◆ Problem ◆
Please restate the data word for word.
=== Begin Enclosure ===
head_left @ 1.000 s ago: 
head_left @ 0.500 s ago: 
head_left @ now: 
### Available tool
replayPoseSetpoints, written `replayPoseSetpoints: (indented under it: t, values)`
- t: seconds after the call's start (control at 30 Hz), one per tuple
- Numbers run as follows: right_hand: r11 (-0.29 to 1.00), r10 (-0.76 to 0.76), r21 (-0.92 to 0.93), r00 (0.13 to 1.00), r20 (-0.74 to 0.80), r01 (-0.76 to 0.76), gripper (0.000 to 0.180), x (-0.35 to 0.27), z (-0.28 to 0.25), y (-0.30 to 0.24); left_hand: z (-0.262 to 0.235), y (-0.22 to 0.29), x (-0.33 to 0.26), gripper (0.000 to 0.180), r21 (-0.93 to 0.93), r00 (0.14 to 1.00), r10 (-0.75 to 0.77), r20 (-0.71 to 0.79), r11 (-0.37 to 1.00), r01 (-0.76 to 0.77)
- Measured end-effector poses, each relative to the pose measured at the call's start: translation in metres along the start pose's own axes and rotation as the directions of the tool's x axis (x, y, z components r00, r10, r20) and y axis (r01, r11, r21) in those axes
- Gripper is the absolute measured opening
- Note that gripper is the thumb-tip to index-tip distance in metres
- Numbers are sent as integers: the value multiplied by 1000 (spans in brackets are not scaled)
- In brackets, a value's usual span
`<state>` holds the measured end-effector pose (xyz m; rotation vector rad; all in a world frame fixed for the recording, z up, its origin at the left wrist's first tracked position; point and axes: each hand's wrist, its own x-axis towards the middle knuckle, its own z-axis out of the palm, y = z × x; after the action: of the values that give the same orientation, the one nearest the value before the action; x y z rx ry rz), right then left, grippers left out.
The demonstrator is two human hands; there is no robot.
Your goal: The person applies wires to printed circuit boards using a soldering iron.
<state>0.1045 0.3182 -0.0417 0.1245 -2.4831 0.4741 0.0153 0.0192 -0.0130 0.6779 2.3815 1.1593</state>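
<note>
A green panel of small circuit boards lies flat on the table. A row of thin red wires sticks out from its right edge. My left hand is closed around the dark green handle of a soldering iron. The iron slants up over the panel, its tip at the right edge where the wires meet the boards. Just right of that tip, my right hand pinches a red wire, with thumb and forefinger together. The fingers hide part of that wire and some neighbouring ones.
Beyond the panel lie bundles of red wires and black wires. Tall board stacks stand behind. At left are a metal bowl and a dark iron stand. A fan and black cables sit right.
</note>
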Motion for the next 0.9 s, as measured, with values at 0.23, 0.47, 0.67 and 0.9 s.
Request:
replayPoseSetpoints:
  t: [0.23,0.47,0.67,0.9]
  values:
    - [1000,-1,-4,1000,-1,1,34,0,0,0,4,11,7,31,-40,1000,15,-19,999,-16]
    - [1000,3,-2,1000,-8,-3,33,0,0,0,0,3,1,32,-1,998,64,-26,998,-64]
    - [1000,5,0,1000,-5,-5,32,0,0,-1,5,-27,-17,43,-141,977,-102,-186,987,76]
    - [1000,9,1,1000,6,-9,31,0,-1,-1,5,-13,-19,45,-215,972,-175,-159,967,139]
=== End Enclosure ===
◆ Result ◆
head_left @ 1.000 s ago: 
head_left @ 0.500 s ago: 
head_left @ now: 
### Available tool
replayPoseSetpoints, written `replayPoseSetpoints: (indented under it: t, values)`
- t: seconds after the call's start (control at 30 Hz), one per tuple
- Numbers run as follows: right_hand: r11 (-0.29 to 1.00), r10 (-0.76 to 0.76), r21 (-0.92 to 0.93), r00 (0.13 to 1.00), r20 (-0.74 to 0.80), r01 (-0.76 to 0.76), gripper (0.000 to 0.180), x (-0.35 to 0.27), z (-0.28 to 0.25), y (-0.30 to 0.24); left_hand: z (-0.262 to 0.235), y (-0.22 to 0.29), x (-0.33 to 0.26), gripper (0.000 to 0.180), r21 (-0.93 to 0.93), r00 (0.14 to 1.00), r10 (-0.75 to 0.77), r20 (-0.71 to 0.79), r11 (-0.37 to 1.00), r01 (-0.76 to 0.77)
- Measured end-effector poses, each relative to the pose measured at the call's start: translation in metres along the start pose's own axes and rotation as the directions of the tool's x axis (x, y, z components r00, r10, r20) and y axis (r01, r11, r21) in those axes
- Gripper is the absolute measured opening
- Note that gripper is the thumb-tip to index-tip distance in metres
- Numbers are sent as integers: the value multiplied by 1000 (spans in brackets are not scaled)
- In brackets, a value's usual span
`<state>` holds the measured end-effector pose (xyz m; rotation vector rad; all in a world frame fixed for the recording, z up, its origin at the left wrist's first tracked position; point and axes: each hand's wrist, its own x-axis towards the middle knuckle, its own z-axis out of the palm, y = z × x; after the action: of the values that give the same orientation, the one nearest the value before the action; x y z rx ry rz), right then left, grippers left out.
The demonstrator is two human hands; there is no robot.
Your goal: The person applies wires to printed circuit boards using a soldering iron.
<state>0.1045 0.3182 -0.0417 0.1245 -2.4831 0.4741 0.0153 0.0192 -0.0130 0.6779 2.3815 1.1593</state>
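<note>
A green panel of small circuit boards lies flat on the table. A row of thin red wires sticks out from its right edge. My left hand is closed around the dark green handle of a soldering iron. The iron slants up over the panel, its tip at the right edge where the wires meet the boards. Just right of that tip, my right hand pinches a red wire, with thumb and forefinger together. The fingers hide part of that wire and some neighbouring ones.
Beyond the panel lie bundles of red wires and black wires. Tall board stacks stand behind. At left are a metal bowl and a dark iron stand. A fan and black cables sit right.
</note>
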Motion for the next 0.9 s, as measured, with values at 0.23, 0.47, 0.67 and 0.9 s.
Request:
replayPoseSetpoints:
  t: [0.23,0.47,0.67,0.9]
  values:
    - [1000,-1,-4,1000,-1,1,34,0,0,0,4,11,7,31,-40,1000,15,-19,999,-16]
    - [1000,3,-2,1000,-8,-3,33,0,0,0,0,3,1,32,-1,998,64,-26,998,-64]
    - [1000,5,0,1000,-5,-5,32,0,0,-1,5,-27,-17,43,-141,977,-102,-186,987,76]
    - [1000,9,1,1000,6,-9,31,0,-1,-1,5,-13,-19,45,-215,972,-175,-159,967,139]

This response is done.